Scientific classification
- Kingdom: Fungi
- Division: Ascomycota
- Class: Lecanoromycetes
- Order: Teloschistales
- Family: Teloschistaceae
- Genus: Teloschistes
- Species: T. chrysophthalmus
- Binomial name: Teloschistes chrysophthalmus (L.) Th.Fr. (1861)
- Synonyms: Lichen chrysophtalmos L. (1771);

= Teloschistes chrysophthalmus =

- Authority: (L.) Th.Fr. (1861)
- Conservation status: G4
- Synonyms: Lichen chrysophtalmos L. (1771)

Species of fungus

Teloschistes chrysophthalmus, often referred to as the gold-eye lichen or golden-eye, is a fruticose lichen with branching lobes. Their sexual structures, apothecia, are bright-orange with spiny projections (cilia) situated around the rim. It has a global distribution, but is often localized and rare in many parts of its range. Colonies most often form along coastal areas.

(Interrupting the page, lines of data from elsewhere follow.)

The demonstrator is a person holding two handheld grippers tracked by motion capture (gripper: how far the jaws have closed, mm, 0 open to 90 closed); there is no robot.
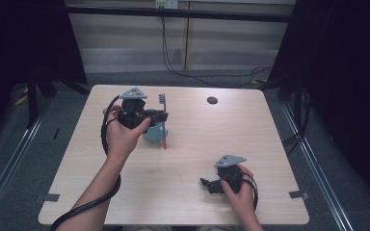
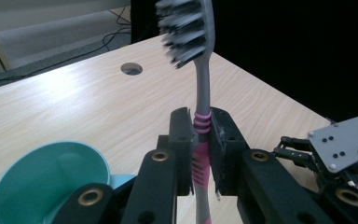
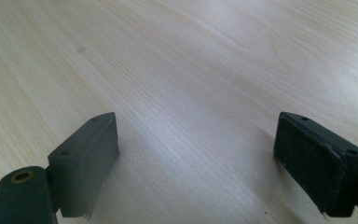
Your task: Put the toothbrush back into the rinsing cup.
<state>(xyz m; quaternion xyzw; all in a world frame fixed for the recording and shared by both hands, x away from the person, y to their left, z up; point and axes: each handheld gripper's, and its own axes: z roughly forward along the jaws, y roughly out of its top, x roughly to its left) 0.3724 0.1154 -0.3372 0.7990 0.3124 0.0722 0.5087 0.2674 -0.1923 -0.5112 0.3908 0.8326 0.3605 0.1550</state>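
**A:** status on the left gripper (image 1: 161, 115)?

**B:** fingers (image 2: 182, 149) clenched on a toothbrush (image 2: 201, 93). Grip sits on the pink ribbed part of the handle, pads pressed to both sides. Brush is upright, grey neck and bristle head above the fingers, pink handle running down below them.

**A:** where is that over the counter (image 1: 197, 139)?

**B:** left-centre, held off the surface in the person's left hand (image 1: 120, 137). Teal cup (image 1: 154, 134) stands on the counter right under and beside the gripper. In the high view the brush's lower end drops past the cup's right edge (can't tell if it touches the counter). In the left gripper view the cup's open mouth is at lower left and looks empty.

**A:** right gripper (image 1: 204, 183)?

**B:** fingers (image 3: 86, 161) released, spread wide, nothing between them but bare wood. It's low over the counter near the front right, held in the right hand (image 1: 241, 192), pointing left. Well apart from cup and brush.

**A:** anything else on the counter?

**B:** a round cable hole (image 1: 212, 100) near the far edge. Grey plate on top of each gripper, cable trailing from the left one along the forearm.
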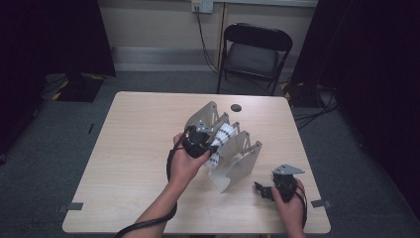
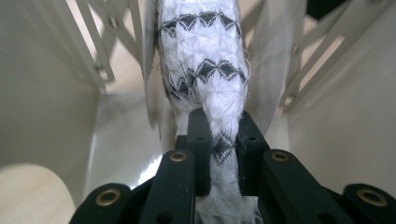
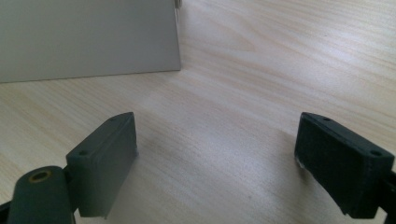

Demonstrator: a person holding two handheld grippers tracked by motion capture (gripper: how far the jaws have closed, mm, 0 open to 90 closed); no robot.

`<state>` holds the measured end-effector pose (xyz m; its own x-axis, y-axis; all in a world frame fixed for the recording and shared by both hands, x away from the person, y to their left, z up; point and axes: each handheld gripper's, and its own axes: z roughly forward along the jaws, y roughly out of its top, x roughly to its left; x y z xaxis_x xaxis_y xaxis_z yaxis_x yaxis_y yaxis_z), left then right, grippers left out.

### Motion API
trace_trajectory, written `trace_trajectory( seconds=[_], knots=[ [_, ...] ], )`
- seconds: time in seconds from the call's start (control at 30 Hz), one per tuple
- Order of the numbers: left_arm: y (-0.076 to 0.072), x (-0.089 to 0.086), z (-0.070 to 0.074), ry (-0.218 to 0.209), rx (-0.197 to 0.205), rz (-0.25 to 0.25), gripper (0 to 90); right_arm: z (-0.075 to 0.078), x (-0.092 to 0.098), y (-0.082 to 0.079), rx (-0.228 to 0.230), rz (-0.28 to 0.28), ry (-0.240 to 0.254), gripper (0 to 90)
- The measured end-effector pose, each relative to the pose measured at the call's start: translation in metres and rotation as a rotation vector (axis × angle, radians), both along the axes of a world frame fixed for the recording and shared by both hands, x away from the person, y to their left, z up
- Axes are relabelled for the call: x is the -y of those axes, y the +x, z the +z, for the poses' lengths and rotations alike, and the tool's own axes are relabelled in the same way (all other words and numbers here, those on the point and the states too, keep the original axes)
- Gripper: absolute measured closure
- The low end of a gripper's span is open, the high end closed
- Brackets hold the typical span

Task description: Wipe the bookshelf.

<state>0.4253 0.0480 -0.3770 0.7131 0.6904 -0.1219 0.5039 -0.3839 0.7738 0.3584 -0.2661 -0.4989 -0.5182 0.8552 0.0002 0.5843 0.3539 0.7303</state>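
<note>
Holding item one: my left gripper [image 2: 219, 154], jaws pinched on a white knitted cloth with black zigzag bands [image 2: 203, 70], centre frame between the plates of a pale grey folding metal rack [image 1: 237, 158]. Item two: my right gripper [image 3: 217, 158], jaws spread wide over the light wooden table [image 3: 280, 56], lower right.

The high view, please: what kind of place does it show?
Probably a lab or recording room, not a home: a plain wooden table on grey carpet, a folding chair by a bare wall, and dark curtains at both sides.
</note>
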Motion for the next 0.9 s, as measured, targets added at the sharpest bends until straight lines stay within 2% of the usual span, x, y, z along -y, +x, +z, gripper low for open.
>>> trace_trajectory(
  seconds=[0.1,0.2,0.43,0.47,0.67,0.87,0.9],
  knots=[
    [0.001,-0.001,0.016,-0.021,0.04,0.008,80.1,0.0,0.0,0.0,0.001,0.0,-0.001,12.4],
    [0.002,-0.001,0.014,-0.013,0.038,0.013,80.1,0.0,0.0,0.0,0.001,0.0,-0.001,12.3],
    [0.007,-0.005,-0.019,0.025,-0.018,0.043,80.1,0.0,0.0,0.0,0.0,0.0,0.0,12.3],
    [0.007,-0.005,-0.024,0.02,-0.028,0.052,80.1,0.0,0.0,0.0,0.001,0.001,0.0,12.3],
    [0.007,-0.006,-0.048,0.045,-0.062,0.061,80.1,0.0,0.0,0.0,0.001,0.001,0.0,12.3],
    [0.005,-0.004,-0.066,0.067,-0.091,0.058,80.1,0.0,0.0,0.0,0.001,0.001,0.0,12.4],
    [0.004,-0.003,-0.072,0.082,-0.104,0.057,80.1,0.0,0.0,0.0,0.001,0.001,0.0,12.4]
  ],
)
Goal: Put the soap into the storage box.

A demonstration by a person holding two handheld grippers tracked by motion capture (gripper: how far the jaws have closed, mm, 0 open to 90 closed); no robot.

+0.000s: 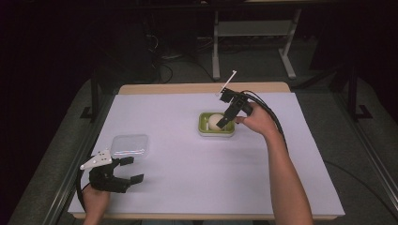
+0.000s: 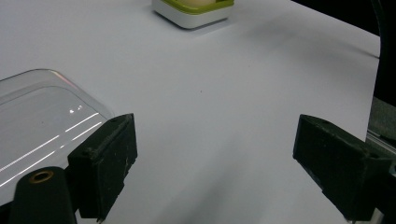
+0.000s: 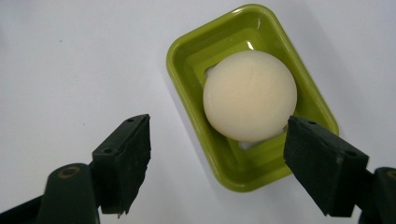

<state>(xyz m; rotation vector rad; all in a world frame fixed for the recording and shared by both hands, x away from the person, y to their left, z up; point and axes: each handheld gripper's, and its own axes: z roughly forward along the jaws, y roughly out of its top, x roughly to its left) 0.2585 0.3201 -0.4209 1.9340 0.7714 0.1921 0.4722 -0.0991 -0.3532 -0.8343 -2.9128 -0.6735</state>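
Observation:
A cream round soap ball (image 3: 250, 95) lies in a green soap dish (image 3: 187, 56) set in a white base (image 1: 215, 133) at mid-table. My right gripper (image 1: 225, 119) hovers just above the dish, open, with one jaw over the dish's right rim and the other out over the bare paper. The ball (image 1: 216, 122) is not held. A clear plastic lid (image 1: 130, 146) rests flat at the left. Just in front of the lid my left gripper (image 1: 132, 169) stands open over the paper, empty; the lid (image 2: 37, 126) shows beside its left jaw and the dish (image 2: 194, 8) far ahead.
White paper (image 1: 187, 178) covers the wooden table, whose far edge (image 1: 202, 87) shows bare. Cables trail from the right gripper over the table's right half. Dark floor and a grey desk frame (image 1: 253, 33) lie beyond.

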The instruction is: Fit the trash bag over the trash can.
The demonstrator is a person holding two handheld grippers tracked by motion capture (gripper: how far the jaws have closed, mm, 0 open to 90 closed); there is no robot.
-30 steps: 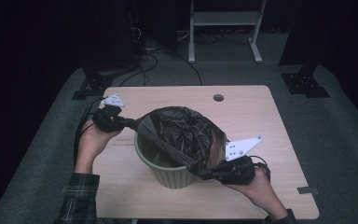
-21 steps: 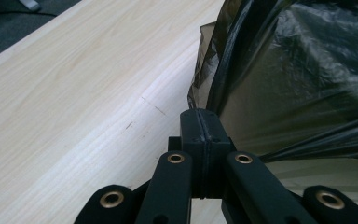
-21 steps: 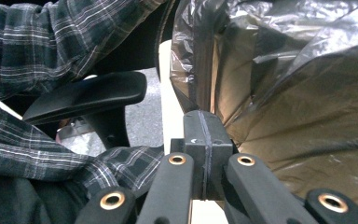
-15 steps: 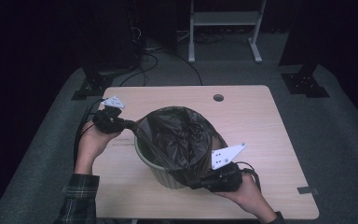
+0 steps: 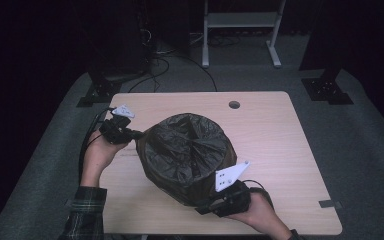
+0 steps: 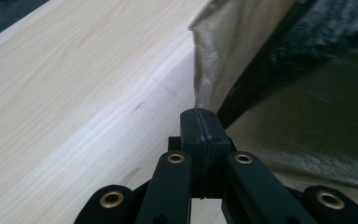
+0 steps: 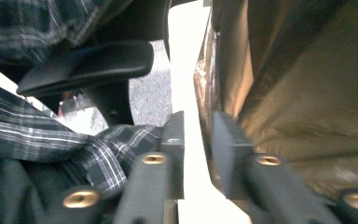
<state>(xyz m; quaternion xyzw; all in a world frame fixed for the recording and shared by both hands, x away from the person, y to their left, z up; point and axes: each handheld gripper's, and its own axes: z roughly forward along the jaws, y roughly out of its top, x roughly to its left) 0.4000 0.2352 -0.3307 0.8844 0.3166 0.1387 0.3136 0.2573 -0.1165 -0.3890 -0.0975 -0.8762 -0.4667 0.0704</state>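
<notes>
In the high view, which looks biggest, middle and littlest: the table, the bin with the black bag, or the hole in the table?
1. table
2. bin with the black bag
3. hole in the table

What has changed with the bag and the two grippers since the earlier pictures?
The black bin bag now hangs down over the bin, hiding its green wall. The right gripper came lower along the near side; its jaws have just opened, the bag's edge between them. The left gripper stayed shut on the bag.

I see a pale wooden table (image 5: 280, 135) with a round cable hole (image 5: 234, 105), a white metal stand (image 5: 240, 30) behind it.
</notes>
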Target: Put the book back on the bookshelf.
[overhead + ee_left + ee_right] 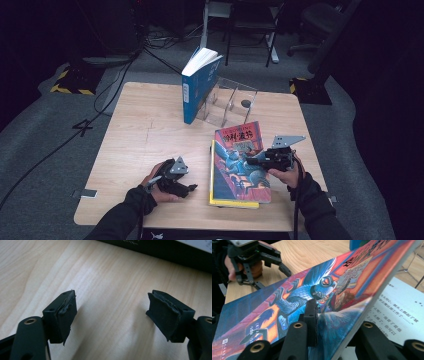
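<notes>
Two books lie stacked at the right front of the table [145, 125], largest thing in the room: the colourful book [241, 162] on top, a yellow book [213, 175] peeking out along its left edge and under its near end. Farther back a blue book [197, 87] stands upright against a clear rack [231, 102]. The right gripper [252, 161] comes in from the colourful book's right edge, and in the right gripper view its jaws are clamped on the raised front cover [317, 302], one pad on top and one beneath, with a printed page [399, 307] showing underneath. The left gripper [192, 189] rests low on bare wood just left of the stack, jaws apart with nothing between them, its pads [67, 315] worn and frayed.
</notes>
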`<state>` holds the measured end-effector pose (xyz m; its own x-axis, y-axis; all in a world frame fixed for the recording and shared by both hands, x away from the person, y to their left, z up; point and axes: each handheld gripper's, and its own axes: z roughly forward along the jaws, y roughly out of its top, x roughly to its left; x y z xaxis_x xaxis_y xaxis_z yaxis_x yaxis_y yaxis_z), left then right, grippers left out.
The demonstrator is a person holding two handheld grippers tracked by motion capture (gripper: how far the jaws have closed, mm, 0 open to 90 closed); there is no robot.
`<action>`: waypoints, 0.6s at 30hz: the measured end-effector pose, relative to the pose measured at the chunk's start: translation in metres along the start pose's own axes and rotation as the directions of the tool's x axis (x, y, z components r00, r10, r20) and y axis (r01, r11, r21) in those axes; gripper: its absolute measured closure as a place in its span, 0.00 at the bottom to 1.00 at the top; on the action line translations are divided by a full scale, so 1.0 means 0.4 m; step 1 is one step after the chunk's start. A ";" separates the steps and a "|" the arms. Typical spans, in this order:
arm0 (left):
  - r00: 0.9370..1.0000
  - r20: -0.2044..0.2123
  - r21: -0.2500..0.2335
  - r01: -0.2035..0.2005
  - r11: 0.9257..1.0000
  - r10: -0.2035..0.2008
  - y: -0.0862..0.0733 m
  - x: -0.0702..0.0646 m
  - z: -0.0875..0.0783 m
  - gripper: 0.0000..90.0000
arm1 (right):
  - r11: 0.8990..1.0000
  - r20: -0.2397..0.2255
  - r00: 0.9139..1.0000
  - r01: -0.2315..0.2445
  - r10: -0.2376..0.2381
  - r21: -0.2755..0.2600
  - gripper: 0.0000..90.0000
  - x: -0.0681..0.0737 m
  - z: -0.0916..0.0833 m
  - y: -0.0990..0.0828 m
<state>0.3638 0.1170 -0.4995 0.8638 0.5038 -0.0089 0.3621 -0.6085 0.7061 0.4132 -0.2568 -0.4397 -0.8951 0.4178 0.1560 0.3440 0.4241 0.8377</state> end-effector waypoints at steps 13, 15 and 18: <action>0.999 -0.048 -0.052 0.007 0.999 -0.010 0.058 0.065 0.023 0.40 | 0.999 -0.033 0.999 0.036 -0.037 -0.018 0.83 0.035 0.023 0.015; 0.999 -0.048 -0.044 0.001 0.999 -0.003 0.070 0.072 0.036 0.43 | 0.999 -0.034 0.999 0.036 -0.037 -0.024 0.83 0.035 0.024 0.014; 0.999 -0.039 -0.041 -0.012 0.999 0.010 0.082 0.076 0.051 0.44 | 0.999 -0.029 0.999 0.038 -0.039 -0.032 0.83 0.036 0.023 0.011</action>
<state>0.4091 0.1001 -0.4911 0.8531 0.5211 0.0264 0.3371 -0.5891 0.7344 0.4043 -0.2416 -0.4384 -0.9157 0.3772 0.1385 0.3003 0.4135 0.8596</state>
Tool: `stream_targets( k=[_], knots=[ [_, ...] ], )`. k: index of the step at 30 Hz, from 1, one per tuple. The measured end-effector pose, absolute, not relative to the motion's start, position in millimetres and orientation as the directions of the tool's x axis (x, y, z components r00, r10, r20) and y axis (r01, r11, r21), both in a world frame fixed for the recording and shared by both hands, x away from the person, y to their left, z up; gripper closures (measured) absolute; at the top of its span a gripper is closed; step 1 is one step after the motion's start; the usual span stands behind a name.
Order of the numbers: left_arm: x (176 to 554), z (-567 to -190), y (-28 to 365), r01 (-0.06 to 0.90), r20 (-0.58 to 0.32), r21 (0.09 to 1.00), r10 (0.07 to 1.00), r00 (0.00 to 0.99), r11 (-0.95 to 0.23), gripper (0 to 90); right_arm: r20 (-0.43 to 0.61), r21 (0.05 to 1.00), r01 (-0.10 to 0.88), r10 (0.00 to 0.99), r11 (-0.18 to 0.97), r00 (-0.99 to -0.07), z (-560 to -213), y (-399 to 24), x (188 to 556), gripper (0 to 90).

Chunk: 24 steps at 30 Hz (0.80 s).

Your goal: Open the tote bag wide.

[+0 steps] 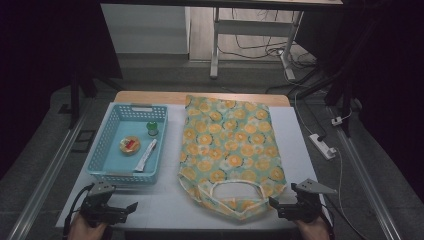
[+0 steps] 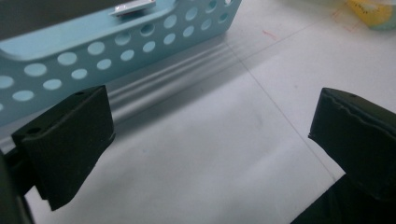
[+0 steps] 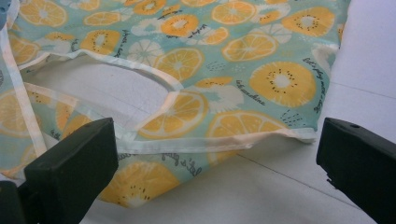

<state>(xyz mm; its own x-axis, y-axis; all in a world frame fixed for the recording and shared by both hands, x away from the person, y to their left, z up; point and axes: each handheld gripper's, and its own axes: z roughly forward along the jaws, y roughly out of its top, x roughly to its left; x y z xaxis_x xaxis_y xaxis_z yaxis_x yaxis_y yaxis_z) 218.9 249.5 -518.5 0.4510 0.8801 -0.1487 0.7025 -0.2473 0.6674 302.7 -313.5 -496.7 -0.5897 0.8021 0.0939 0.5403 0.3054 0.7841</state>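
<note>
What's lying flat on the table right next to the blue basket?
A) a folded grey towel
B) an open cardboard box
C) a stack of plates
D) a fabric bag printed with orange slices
D: the fabric bag printed with orange slices lies spread flat to the right of the blue basket, its handle end toward the right claw.

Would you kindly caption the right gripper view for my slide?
Open right gripper poised at the handle end of the orange-print bag lying flat on the white table.
</note>
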Motion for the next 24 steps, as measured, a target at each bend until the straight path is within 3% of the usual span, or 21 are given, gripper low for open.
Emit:
stream_targets(
  k=[17,24],
  knots=[
    [222.0,-519.7,247.9,0.712,-0.155,0.654,0.876,0.456,-0.255,0.0,0.118,0.774,0.560,0.802,0.295,-0.586,-497.4,-314.6,304.9,0.0],
    [221.3,-519.6,249.8,0.713,-0.165,0.660,0.880,0.445,-0.237,0.3,0.079,0.779,0.528,0.782,0.339,-0.618,-496.8,-310.4,302.2,0.0]
  ],
)
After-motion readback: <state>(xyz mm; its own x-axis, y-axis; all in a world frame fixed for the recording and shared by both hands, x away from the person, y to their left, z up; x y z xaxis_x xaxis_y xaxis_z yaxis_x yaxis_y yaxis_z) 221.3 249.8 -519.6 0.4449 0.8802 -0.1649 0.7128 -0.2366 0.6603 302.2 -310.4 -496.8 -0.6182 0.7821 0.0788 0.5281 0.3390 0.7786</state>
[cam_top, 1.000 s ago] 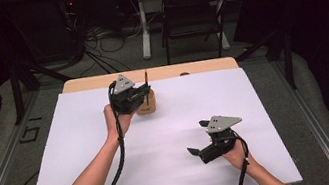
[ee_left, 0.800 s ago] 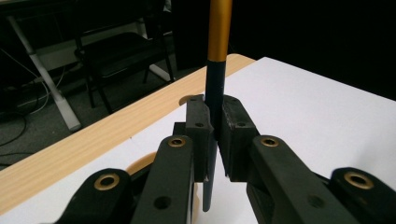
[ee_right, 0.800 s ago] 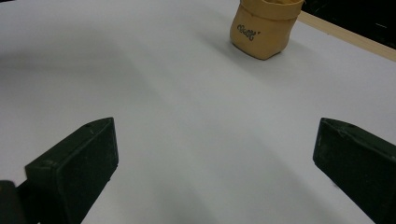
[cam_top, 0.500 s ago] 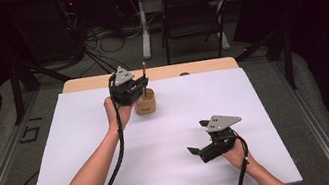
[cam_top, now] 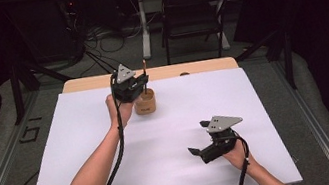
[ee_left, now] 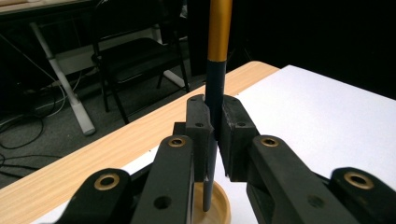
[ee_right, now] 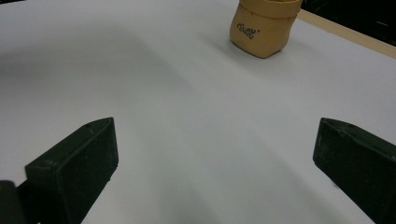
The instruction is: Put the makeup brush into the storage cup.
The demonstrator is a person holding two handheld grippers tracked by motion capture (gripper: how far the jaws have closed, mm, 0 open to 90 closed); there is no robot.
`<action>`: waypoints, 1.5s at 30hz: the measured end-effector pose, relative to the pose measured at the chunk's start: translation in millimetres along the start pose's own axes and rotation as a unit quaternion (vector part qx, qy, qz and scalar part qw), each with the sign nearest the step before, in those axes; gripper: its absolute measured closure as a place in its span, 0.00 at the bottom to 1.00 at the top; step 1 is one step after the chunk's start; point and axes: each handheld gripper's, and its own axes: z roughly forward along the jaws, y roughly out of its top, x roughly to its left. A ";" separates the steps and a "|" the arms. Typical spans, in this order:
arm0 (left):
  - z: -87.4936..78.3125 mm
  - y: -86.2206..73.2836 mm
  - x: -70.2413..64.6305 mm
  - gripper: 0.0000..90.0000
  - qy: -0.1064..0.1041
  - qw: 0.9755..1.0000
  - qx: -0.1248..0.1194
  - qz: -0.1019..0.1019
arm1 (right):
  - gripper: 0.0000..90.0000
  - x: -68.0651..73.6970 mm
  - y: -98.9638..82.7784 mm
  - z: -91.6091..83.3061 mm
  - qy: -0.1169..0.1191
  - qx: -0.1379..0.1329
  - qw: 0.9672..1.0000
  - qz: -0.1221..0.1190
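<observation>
pencil [ee_left: 215, 88], dark-shafted with a gold upper end, stands upright, clamped between the closed jaws of the left gripper [cam_top: 135, 86], its lower tip reaching into the mouth of a tan cup [cam_top: 145, 102] directly beneath. the cup sits near the far edge of the white surface [cam_top: 86, 151]. well apart, toward the near right, the right gripper [cam_top: 201, 148] rests low over the sheet, jaws spread wide and holding nothing, facing the cup.

Between our left gripper's [ee_left: 215, 135] black jaws we see a pen [ee_left: 215, 84], dark grey below and gold above. Beneath them sits a tan cup [cam_top: 145, 103] with dark lettering; white sheet [cam_top: 176, 171] and pale wood table [cam_top: 208, 66] lie beyond.
</observation>
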 end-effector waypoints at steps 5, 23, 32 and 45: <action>8.3 -4.0 5.1 0.93 0.006 1.000 0.005 -0.013 | 0.00 0.6 -1.2 -1.6 0.000 0.001 1.000 -0.002; 20.0 -15.4 11.7 0.92 0.017 0.999 0.029 -0.035 | 0.00 -0.2 -2.1 -3.3 -0.001 0.000 1.000 -0.003; 16.8 -21.2 11.1 0.30 0.000 0.998 0.062 -0.032 | 0.00 -3.6 -1.4 -7.5 -0.008 -0.010 1.000 -0.003; -6.2 -24.1 2.2 0.09 -0.019 0.997 0.073 0.011 | 0.00 -7.9 2.0 -15.4 -0.028 -0.028 0.999 -0.002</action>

It is a twig species, meaning that it grows on twigs. It is rarely abundant. Several sites were discovered along the coast of England during 2012 and 2013, where the hosts include hawthorn and apple trees. In America it is known to grow on California live oak, dwarf coyote brush, Peritoma arborea, and magnolias.

This species has been studied for anti-viral secondary metabolites and was found to contain parietin which exhibits virucidal effects against certain arenaviruses (Arenaviridae).